When the string "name" occurs in a line of the records, show that line.

[Opening TASK INPUT section]

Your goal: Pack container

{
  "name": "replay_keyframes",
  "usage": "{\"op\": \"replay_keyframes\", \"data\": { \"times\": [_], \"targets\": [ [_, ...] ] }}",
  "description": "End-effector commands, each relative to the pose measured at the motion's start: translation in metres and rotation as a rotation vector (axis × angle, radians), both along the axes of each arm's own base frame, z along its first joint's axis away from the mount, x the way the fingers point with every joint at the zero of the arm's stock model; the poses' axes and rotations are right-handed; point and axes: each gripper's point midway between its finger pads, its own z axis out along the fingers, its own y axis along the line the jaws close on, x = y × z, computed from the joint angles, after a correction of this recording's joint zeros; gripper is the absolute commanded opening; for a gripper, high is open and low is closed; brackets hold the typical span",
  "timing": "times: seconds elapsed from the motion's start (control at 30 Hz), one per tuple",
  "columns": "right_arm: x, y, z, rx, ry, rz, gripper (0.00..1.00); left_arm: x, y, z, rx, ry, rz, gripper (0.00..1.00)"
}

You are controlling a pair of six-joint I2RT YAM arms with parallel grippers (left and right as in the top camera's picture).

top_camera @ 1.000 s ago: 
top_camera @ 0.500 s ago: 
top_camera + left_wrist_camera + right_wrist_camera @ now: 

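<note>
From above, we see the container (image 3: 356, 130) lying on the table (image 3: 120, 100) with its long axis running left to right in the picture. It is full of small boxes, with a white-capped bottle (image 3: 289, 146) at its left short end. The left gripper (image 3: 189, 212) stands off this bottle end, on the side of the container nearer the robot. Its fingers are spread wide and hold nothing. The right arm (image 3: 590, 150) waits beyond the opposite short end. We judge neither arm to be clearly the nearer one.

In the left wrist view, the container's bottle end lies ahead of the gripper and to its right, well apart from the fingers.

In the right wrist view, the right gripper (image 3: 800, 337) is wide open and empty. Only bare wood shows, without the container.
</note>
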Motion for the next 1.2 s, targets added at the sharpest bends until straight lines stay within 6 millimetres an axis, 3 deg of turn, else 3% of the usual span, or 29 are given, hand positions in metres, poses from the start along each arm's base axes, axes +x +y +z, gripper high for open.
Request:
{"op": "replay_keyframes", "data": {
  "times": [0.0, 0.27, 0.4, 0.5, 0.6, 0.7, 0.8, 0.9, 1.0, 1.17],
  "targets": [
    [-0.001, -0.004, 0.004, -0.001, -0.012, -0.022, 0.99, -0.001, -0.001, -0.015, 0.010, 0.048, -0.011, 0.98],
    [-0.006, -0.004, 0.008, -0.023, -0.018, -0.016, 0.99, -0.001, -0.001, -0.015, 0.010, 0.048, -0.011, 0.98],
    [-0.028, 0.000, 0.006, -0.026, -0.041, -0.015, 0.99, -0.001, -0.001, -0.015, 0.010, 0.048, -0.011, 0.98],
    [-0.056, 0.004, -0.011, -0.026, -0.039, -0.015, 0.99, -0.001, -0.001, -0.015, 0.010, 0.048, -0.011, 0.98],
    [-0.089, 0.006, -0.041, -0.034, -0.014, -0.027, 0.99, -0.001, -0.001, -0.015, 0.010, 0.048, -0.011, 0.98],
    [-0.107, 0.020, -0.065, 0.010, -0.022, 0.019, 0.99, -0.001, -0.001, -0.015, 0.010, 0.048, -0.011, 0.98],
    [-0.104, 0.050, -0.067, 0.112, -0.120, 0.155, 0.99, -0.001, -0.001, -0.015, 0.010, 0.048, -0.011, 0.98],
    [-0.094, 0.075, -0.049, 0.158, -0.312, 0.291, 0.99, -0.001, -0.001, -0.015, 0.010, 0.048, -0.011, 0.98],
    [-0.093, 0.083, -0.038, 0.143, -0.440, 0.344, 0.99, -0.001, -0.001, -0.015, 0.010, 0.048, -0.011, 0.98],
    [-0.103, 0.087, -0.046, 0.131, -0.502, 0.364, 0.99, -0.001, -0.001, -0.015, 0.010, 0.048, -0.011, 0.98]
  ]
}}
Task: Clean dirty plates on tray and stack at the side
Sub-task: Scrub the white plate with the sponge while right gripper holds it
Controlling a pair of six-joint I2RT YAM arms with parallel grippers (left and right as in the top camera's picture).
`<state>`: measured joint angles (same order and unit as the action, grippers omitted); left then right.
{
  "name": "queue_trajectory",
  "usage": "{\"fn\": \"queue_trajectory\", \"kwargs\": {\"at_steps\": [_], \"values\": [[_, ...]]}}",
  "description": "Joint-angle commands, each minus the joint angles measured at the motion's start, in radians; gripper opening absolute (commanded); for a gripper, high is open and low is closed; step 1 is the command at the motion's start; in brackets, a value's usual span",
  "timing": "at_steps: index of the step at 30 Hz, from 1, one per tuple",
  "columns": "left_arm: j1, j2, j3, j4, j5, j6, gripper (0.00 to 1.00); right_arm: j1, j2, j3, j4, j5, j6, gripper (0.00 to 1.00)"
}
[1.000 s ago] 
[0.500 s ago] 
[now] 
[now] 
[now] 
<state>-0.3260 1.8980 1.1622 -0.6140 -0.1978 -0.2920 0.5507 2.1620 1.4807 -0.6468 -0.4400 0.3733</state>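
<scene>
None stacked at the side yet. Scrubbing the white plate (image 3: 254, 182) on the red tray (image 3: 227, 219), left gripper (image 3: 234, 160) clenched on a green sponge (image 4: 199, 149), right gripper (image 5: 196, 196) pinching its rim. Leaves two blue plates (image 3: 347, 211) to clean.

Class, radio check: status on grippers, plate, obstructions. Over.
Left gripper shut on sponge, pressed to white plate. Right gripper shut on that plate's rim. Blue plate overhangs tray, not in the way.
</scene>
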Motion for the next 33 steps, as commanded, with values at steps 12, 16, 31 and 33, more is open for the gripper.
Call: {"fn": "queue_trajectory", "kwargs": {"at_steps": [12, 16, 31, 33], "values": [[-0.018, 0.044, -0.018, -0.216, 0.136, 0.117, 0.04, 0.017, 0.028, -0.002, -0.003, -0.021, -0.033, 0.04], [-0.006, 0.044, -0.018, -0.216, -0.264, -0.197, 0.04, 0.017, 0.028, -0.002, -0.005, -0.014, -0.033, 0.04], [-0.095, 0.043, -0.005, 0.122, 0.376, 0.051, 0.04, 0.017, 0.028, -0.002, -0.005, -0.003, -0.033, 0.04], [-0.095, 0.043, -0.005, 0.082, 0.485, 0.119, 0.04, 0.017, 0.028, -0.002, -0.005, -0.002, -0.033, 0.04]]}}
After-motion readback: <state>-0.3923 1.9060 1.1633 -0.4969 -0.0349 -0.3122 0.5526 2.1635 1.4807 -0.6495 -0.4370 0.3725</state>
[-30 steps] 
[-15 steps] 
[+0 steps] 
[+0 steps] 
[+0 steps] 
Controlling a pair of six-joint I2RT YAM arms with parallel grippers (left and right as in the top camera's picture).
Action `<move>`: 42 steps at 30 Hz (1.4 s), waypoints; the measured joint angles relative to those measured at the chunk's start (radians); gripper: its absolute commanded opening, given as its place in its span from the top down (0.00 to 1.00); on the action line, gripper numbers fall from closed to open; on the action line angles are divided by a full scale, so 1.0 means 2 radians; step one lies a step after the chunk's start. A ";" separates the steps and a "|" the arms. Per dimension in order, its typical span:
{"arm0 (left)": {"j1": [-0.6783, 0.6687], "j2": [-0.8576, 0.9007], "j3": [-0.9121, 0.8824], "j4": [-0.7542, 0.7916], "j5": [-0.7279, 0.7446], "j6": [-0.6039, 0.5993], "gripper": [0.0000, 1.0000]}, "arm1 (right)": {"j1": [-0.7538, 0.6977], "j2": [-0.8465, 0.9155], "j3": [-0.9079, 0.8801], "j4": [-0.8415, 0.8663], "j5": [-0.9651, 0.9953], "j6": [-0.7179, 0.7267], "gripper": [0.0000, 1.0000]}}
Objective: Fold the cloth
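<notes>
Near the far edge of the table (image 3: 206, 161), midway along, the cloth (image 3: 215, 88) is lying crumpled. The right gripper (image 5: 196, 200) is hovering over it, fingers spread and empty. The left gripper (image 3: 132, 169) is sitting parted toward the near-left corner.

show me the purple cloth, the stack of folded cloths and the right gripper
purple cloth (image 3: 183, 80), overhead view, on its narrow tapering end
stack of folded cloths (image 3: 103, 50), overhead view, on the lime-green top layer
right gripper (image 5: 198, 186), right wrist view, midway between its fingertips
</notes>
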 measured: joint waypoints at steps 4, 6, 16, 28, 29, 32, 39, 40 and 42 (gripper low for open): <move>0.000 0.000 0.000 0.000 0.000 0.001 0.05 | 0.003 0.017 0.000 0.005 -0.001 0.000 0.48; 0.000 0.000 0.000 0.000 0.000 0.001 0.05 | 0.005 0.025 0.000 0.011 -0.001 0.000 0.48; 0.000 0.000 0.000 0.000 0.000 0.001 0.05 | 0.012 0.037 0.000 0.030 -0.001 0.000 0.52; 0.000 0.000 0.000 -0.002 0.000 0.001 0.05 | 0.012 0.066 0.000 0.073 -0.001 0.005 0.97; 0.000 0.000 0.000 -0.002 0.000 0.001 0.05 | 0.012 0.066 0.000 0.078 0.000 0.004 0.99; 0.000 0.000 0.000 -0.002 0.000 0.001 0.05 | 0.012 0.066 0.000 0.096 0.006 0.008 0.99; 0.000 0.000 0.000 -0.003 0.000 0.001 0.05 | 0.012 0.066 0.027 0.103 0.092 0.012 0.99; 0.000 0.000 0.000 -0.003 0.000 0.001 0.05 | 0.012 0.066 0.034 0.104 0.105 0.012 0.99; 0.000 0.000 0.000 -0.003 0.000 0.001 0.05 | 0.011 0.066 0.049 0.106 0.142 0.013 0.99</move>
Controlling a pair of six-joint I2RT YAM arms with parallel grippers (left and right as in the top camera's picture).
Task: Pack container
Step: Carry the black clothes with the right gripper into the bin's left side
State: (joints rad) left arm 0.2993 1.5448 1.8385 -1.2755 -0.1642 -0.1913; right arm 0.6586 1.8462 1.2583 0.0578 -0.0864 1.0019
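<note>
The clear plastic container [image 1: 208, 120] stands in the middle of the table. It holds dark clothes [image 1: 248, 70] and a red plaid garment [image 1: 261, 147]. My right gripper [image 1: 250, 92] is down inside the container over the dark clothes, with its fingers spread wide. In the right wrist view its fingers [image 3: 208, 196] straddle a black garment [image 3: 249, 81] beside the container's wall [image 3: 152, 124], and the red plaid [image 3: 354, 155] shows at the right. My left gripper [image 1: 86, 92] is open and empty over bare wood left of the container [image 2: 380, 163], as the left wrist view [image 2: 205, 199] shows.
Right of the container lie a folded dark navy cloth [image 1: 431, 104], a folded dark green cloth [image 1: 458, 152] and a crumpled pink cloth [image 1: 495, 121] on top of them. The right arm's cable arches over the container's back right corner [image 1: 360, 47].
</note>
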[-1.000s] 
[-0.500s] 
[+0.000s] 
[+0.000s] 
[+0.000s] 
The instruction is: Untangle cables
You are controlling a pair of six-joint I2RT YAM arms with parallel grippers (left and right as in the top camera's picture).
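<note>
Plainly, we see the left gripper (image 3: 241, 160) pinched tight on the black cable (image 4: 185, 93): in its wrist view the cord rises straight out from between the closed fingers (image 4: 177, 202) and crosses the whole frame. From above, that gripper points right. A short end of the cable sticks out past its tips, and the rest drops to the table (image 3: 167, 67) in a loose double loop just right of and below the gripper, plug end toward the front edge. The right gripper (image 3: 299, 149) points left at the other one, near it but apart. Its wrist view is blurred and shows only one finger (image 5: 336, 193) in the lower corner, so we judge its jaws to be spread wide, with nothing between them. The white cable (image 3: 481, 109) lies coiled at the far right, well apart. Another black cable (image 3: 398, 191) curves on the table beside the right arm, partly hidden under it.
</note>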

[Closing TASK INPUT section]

TASK ANSWER:
  "name": "replay_keyframes",
  "name": "queue_trajectory",

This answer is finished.